HYDERABAD: The band name sounds like one of those Dickensian novels set in a sleepy English town. Max ZT, the band member from Chicago hears this and laughs saying, “The three of us are from different countries. But music is fluid and when we all met in New York City we decided to join hands together and let the notes flow.
Doesn’t the name seem suitable then?” Of course, it does especially when we hear him playing dulcimer, the forefather of santoor. The tunes from the ‘Jimi Hendrix of Hammered Dulcimer’ emanated at Taj Krishna lawns mingling smoothly with electric bass of Moto Fukushima of Japan and drums of Argentinean musician Ignacio Rivas Bixio to culminate into a symphony of base notes. The musical evening, organised by US Consulate Hyderabad, saw several school children attend the event. The band is on a multi-city trip as part of The Jazz India Circuit Tour.
The concert never saw a soporific moment and instead added memorable numbers like ‘Raindrops’ inspired by Indian classical music. The composition caught the ear with the long resounding echo the dulcimer created. It blended with the sounds at the edge of the crash cymbal producing the right whisper as drummer Ignacio gradually added the beats of snare drum. Other compositions had African influences especially of Senegal given Max had spent five years over there for the music. But it’s learning lessons from Pandit Shivkumar Sharma in Mumbai that has influenced him the most.

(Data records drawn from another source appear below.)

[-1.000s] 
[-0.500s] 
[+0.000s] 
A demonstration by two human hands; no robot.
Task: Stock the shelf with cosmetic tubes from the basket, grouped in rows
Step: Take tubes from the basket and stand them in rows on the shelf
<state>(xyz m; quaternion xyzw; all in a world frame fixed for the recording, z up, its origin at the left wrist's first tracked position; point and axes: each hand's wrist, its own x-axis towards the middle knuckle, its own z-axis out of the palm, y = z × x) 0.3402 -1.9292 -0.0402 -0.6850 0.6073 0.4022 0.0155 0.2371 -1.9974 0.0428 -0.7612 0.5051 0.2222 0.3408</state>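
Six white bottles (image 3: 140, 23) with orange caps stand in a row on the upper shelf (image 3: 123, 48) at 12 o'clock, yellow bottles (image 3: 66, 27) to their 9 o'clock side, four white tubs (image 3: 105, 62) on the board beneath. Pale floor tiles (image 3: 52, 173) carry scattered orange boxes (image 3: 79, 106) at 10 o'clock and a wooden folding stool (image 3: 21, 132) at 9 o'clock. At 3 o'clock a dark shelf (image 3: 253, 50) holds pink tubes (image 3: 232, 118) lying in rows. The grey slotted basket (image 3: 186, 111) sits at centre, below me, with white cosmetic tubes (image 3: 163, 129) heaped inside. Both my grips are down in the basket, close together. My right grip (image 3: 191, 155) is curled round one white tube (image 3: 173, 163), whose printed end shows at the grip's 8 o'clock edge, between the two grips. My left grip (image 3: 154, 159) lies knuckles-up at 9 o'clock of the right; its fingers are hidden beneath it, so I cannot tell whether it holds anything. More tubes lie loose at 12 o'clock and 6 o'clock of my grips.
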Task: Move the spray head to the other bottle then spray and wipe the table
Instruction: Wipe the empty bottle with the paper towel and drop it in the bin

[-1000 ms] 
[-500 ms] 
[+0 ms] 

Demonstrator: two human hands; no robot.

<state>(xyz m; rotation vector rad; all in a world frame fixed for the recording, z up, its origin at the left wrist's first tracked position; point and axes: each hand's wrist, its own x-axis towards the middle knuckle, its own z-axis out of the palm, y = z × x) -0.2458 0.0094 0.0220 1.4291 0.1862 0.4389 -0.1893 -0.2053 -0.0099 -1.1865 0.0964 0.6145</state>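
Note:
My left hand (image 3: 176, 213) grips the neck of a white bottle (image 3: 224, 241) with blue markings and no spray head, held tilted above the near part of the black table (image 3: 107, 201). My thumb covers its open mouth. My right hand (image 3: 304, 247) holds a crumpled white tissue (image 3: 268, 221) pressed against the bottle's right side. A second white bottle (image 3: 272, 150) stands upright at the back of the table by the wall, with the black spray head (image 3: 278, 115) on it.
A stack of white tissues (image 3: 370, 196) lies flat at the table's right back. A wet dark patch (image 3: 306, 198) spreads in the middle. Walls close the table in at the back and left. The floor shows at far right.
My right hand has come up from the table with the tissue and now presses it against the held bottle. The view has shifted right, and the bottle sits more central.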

The 34-year-old musician got the chance in 1993 to be with the santoor maestro as part of his study grants. So what is his takeaway from the Indian classical music? He says, “Choose the moment. Own it. Believe in it. This is the philosophy of life not just music. You follow this and everything falls into place.” While Max is from Bard College, New York Moto and Ignacio are from Berklee College of Music, Boston.
What added a local flavour to the concert was mrindangam beats played by Chennai-based artiste Praveen Sparsh, who shared, “We got just a few hours to talk about the notes before the concert began. Guess music finds its own way.”